A railway station with six underground platforms serving long-distance, regional and commuter connections will be integrated with the terminal.

The railway line, which will be put into service to coincide with the opening of the airport, will connect Warsaw and Łódź with CPK, plugging the airport into Poland’s high-speed railway system. The CPK station is the centre of a railway node connecting the airport with lines to Warsaw, Łódź and Wrocław, Poznań, Kraków and Katowice, Tricity and Rzeszów. Travel times between the CPK airport and the largest cities in Poland should not exceed 2½ hours.

CPK hub from mezzanine

The architects adopted a functional design philosophy, while demonstrating the character of the region

The results of the passenger transport model (PMT) forecasts indicate that around 40% of passengers will commute to the airport by rail, with some 50% using cars and taxis and the remainder using buses and other modes of transport. In the longer term, there are also plans to extend the Warsaw Commuter Rail (WKD) line from Grodzisk Mazowiecki to the CPK passenger terminal.

Two additional railway stops will be built within the airport, operated by regional trains. The CPK East stop will provide access to the Airport City (hotel, office, conference and administrative facilities). The CPK West stop will serve a cargo zone (the CPK Freight station is to be built in the western part of the interchange). The cargo terminals for airfreight are to be located on the western side of the airport.

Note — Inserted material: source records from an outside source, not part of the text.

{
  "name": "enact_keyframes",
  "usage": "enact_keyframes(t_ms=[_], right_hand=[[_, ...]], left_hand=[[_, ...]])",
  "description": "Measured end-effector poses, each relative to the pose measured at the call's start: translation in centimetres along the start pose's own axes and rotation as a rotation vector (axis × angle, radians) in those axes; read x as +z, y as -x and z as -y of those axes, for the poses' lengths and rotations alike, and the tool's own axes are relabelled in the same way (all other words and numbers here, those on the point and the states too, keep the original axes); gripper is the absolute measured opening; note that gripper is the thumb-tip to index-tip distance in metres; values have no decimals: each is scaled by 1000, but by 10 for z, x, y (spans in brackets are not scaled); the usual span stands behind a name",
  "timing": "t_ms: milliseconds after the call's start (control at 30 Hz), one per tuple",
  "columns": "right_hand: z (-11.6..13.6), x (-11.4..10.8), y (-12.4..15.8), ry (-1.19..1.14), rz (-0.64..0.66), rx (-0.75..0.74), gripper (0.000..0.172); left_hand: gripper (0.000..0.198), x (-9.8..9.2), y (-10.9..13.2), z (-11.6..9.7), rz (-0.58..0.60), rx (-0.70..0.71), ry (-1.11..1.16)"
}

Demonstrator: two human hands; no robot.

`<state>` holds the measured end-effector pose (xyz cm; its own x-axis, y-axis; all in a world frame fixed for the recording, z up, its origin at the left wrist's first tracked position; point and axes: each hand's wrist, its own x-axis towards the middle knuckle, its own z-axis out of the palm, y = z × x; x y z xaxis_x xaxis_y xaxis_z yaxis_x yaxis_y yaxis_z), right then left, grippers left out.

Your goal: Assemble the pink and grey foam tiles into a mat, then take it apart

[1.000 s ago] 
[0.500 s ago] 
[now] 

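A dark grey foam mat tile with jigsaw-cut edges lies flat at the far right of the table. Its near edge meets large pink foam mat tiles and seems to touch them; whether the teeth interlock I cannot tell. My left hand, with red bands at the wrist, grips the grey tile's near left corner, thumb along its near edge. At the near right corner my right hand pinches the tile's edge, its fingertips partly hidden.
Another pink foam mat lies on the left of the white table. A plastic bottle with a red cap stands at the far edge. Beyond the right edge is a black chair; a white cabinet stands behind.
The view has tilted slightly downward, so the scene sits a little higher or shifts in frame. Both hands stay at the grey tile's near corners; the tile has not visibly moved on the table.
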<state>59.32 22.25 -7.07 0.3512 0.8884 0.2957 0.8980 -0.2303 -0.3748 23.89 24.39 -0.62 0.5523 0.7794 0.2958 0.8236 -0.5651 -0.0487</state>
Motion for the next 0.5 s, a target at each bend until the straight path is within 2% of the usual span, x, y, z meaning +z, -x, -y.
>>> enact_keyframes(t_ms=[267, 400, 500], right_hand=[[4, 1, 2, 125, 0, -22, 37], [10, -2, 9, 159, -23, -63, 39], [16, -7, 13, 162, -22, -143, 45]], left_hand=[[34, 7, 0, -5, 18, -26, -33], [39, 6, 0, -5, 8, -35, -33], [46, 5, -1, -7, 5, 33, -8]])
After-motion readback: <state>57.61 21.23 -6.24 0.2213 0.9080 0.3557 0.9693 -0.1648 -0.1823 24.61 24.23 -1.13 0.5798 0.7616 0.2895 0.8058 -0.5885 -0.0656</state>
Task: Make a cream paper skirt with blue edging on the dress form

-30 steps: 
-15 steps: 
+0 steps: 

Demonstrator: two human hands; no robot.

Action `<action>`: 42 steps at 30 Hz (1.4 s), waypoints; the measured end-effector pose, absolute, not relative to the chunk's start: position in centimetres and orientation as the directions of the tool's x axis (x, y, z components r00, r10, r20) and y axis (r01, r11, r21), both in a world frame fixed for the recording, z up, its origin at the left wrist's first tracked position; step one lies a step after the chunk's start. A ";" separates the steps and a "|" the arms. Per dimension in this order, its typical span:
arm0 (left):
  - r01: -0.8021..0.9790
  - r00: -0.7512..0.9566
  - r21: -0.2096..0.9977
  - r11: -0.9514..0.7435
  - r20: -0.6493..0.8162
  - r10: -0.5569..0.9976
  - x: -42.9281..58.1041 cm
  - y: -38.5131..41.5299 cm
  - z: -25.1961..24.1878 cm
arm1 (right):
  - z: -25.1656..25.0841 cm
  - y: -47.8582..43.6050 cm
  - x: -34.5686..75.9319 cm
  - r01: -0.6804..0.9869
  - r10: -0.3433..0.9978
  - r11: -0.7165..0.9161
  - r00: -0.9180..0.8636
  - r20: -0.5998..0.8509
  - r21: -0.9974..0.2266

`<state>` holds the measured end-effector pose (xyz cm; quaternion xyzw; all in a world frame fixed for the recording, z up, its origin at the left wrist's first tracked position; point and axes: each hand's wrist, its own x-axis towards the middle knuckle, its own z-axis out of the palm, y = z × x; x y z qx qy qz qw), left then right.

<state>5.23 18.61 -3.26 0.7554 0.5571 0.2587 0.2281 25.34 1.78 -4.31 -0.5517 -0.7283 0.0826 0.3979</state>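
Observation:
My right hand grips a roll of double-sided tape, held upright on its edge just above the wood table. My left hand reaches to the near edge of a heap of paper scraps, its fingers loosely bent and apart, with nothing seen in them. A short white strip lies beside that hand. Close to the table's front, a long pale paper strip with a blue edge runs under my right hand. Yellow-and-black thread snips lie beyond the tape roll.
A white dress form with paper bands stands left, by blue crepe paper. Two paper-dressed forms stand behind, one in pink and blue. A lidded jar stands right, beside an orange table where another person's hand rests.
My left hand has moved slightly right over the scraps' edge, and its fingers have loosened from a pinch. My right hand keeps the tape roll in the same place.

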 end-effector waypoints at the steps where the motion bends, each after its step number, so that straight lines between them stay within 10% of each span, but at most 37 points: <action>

Environmentally-friendly and energy efficient, CPK airport was designed with a “silent airport” approach

The Master Plan also takes into account the preliminary road layout around the airport, which is undergoing in-depth analysis and agreements with the General Directorate for National Roads and Motorways (GDDKiA).

The finished product

Once complete, CPK airport will be a digitally and technologically-driven space. Passengers will benefit from an accessible and family-friendly design, while flow-through architecture will ensure intuitive wayfinding. Energy efficient, it will be full of plants and natural light, reflecting the developers’ ongoing commitment to both passengers and the environment.